The last quarter of the century saw a drastic change in the neighborhood just a block east of Central Park.  Carriage houses, for the most part, were being constructed on the opposite side of Park Avenue, farther away from the new, upscale homes.  Mary had the old stables converted to a commercial building.  The second floor windows and loft opening were dressed up with bracketed cornices, and a decorative balustrade with urn-like finials perched above the roof line.

Mary diligently kept the little store building up to date.  In October 1898 she hired architect Edward Smith to remove the old extension in the rear and rebuild the back wall.  Then in 1901 she commissioned architects Bannister & Schell to design new show windows.  The $2,000 renovations resulted in up-to-date "arcade windows," the modern innovation that recessed the store entrance between deep, glass-fronted display spaces.  It was most likely at this time that the first floor was divided into two shops.

Austin Finegan moved his real estate business into half of the renovated structure.  He stayed here for several years.  On Election Day in 1902 the address was leased by the city as a polling space.

Mary A. King died in her Fifth Avenue mansion on May 3, 1905.  Her real estate holdings were distributed mostly between the two surviving of her seven children.   The Madison Avenue store went to Edith R. King, the widow of her son, Leroy.

Around 1910 Frederick W. Cohn was the first of a string of tenants involved in the electrical contracting business.  In 1911 he was appointed secretary of the new Consolidated Building Trades Employers' Association.

Cohn was followed by Russo Brothers, electricians, who signed a lease in May of 1914.  They renewed the contract in 1922.  One year earlier another tradition was begun when the Margolis Antiques Shop moved into the other half.

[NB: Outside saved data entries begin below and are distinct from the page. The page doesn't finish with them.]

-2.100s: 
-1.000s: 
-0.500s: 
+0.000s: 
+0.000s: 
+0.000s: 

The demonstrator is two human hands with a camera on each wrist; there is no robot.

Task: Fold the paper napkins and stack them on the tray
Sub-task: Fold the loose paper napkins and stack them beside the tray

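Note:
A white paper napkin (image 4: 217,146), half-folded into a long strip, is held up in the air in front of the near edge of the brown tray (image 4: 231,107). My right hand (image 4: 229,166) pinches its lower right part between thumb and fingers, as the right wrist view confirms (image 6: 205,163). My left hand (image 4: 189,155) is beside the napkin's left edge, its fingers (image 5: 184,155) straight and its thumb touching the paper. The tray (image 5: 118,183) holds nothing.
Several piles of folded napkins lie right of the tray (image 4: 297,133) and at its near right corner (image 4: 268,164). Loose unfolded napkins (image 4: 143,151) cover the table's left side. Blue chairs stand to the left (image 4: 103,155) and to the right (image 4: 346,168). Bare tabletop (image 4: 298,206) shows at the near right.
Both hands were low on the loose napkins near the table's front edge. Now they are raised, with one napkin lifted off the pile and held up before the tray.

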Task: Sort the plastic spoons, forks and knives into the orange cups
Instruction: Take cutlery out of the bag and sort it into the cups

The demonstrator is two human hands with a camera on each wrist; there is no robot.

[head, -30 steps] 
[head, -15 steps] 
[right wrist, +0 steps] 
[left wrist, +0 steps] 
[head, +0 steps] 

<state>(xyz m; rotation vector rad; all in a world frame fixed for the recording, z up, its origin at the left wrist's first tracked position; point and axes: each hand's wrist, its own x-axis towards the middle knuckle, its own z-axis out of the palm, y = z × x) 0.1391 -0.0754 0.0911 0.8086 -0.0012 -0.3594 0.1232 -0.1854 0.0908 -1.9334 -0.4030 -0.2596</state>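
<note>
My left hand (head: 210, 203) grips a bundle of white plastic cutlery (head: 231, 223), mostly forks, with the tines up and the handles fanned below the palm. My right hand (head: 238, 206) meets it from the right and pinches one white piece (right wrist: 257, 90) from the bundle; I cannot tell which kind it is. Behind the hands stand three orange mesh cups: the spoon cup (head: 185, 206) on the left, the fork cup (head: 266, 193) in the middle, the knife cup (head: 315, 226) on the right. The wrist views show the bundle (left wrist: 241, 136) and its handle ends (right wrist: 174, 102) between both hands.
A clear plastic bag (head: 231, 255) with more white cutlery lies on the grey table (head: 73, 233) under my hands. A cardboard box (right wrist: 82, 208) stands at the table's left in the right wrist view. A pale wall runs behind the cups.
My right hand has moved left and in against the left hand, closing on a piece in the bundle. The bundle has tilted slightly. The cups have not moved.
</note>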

New-York Tribune, October 30, 1921 (copyright expired)
Ethel King sold No. 1122 Madison Avenue to the 27 East Eighty-Third Street Corp. in 1921.  The firm converted the second floor to "non-housekeeping apartments."  The Department of Buildings included a stark warning in its Certificate of Occupancy:

Cooking in more than Two of the apartments will render this building liable to immediate vacation by the Tenement House Department


The Margolis Shop remained here at least through 1928.  The tradition was continued by Frank Lustig Antiques in the 1960s, Frank Silberman's Art & Ends antiques shop in the 1970s, and Pascoe and Solomon, Inc., dealers in art pottery beginning around 1979.

In 1937 Russo Brothers had erected a large awning.  photo from the collection of the New York Public Library

The former stables-turned-store received a significant make-over before the first Halston Heritage store opened in 2013.   But the intimate proportions of the little hold-out may be gone before long.  Real estate listings tout that 11-stories of air rights are available.